De acordo com Nicholas Shaxson (em seu livro, Las islas del Tesoro, 2014), as guaridas fiscais podem ser divididas em grupos. Um deles são as guaridas europeias, postas em funcionamento a partir da Primeira Guerra Mundial, como Suíça, Luxemburgo, Países Baixos, Áustria, Bélgica, Liechtenstein e Mônaco.

Outro grupo é formado por Reino Unido e sua rede de guaridas extraterritoriais. Hong Kong e Singapura são conhecidos centros financeiros offshore com estreita vinculação com a Inglaterra. As ilhas do Canal (Jersey e Guernesey) são territórios dependentes da Coroa Britânica. As Ilhas Caimã, Bermudas e Ilhas Virgens Britânicas são territórios ultramarinos britânicos. Outros, como Bahamas e Maurício, são Estados soberanos membros da Comunidade Britânica de Nações. Tosos esses constituem guaridas fiscais tradicionais, países com escassa população e insignificante desenvolvimento; formam a rede extraterritorial do Reino Unido, cujo centro se localiza na City de Londres, e para onde fluem grande quantidade dos capitais internacionais que ingressam nestas jurisdições.

Por último, os Estados Unidos e as jurisdições sob sua influência formam outro grupo receptor de importantes fluxos financeiros internacionais. No plano nacional, brinda com isenções tributárias para atrair dinheiro de não residentes e em nível de Estados individuais, alguns como Geórgia, Flórida, Wyoming, Arizona, Nevada, Delaware, entre outros, se especializaram em serviços offshore e segredo para empresas estrangeiras. Mesmo assim, os Estados Unidos mantêm uma rede satélite ultramar que inclui as Ilhas Virgens, as Ilhas Marshall e o Panamá.

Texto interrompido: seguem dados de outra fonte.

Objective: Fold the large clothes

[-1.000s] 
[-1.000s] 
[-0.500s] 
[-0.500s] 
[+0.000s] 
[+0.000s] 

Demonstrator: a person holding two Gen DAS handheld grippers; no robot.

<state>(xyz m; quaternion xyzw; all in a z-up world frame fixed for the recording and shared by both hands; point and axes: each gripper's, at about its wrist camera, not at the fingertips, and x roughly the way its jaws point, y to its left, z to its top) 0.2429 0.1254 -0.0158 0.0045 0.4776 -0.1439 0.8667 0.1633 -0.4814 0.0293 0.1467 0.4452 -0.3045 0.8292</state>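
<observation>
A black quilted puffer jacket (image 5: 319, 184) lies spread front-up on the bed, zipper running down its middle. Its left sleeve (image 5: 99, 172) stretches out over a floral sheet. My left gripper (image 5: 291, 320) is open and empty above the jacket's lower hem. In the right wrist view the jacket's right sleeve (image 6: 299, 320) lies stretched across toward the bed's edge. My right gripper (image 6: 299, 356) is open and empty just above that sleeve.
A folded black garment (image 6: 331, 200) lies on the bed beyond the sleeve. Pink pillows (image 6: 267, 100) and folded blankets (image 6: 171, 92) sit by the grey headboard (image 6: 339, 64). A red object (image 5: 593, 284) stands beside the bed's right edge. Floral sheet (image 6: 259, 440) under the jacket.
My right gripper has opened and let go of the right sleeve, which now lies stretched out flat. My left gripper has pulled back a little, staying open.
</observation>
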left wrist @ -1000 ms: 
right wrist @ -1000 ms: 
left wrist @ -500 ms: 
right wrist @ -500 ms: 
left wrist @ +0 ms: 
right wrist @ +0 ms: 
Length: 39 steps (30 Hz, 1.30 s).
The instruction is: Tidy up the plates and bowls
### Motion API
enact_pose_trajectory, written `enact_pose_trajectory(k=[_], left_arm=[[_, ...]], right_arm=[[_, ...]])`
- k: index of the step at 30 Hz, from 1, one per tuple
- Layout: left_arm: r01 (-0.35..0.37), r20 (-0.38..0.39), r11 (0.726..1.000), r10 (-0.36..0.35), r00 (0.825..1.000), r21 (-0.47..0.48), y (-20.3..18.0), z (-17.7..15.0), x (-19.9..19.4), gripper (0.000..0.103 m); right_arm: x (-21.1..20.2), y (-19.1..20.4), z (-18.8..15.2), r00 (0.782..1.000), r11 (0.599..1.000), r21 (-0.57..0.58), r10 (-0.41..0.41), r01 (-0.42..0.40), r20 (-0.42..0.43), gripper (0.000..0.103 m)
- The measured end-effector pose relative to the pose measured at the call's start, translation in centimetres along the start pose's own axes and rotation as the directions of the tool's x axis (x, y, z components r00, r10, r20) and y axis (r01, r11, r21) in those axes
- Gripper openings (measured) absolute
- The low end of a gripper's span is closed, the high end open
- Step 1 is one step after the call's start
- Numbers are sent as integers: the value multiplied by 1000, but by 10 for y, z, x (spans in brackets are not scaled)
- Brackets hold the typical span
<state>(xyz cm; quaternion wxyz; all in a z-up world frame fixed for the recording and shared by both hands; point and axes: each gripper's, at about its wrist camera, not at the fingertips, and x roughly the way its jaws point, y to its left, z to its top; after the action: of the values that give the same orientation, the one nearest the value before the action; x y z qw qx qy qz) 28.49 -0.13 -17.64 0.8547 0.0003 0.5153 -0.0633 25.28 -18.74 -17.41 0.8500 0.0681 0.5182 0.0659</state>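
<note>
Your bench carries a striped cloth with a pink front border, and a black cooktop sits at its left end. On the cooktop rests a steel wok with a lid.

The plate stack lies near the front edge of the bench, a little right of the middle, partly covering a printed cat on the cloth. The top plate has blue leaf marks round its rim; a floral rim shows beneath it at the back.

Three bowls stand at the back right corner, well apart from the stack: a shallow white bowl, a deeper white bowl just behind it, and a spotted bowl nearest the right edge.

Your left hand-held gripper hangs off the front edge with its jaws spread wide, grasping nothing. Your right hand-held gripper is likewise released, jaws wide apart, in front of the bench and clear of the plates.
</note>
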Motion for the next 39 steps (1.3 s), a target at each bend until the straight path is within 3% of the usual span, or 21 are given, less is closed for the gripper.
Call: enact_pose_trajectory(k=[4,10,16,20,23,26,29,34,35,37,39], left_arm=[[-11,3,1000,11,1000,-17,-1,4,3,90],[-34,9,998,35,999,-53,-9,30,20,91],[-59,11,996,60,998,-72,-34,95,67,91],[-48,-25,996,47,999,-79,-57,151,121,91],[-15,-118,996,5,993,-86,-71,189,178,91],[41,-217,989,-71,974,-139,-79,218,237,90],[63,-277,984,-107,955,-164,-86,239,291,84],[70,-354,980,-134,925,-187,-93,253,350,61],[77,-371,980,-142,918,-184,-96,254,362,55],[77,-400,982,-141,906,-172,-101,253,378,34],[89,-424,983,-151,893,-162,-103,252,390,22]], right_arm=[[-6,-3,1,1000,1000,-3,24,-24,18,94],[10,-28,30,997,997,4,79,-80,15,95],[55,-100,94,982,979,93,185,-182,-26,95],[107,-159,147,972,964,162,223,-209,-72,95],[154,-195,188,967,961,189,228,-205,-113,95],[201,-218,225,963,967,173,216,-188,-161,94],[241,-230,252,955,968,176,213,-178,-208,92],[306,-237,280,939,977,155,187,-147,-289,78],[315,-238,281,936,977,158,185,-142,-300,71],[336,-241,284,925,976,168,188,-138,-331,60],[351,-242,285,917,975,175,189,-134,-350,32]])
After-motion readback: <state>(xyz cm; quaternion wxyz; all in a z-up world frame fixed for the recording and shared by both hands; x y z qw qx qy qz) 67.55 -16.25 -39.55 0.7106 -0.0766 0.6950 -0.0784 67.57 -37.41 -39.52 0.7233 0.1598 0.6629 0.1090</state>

Grande parte dos ativos financeiros que fluem para essas jurisdições são originados nos países em desenvolvimento e são propriedade de pessoas milionárias e grandes empresas multinacionais. O Boston Consulting Group calculou para o ano de 2016 uma soma de 1,2 bilhões de dólares de riqueza financeira offshore originada nas oito principais economias da região (México, Brasil, Venezuela, Colômbia, Argentina, Chile, Peru e Uruguai), 25% da riqueza privada total da América Latina. De sua parte, James Henry (2012), da organização Tax Justice Network, estimou para o ano de 2010 que os ativos externos da América Latina e Caribe somavam mais de 2 bilhões de dólares. Entre os países mais afetados pela fuga de divisas se encontram Venezuela, México e Argentina.

Do anterior se depreende que grande parte dos saldos positivos das balanças comerciais desses países não se destinaram a engrossar as reservas internacionais nem a incrementar o nível de investimento doméstico, mas sim maiores fluxos financeiros para as principais praças globais. Esta crescente saída de divisas opera como uma severa restrição para a formação de capital e o desenvolvimento econômico.

Grande parte das jurisdições com maior segredo financeiro (segundo o índice elaborado pelo Tax Justice Network) possuem pequenas populações e escasso desenvolvimento industrial e, apesar disso, têm PIB per capita muito elevados, consequência do volume de serviços offshore que prestam graças a sua opacidade financeira e fiscal. Também conta com um número de entidades bancárias absolutamente desproporcional em relação às populações que habitam aqueles países e que somente pode ser justificado pela existência de vultosos fluxos financeiros externos.

As pessoas multimilionárias e as empresas multinacionais contam com múltiplos assessores em matéria contábil, tributária, financeira e legal, que lhes assistem para eludir ou evadir impostos através das guaridas fiscais.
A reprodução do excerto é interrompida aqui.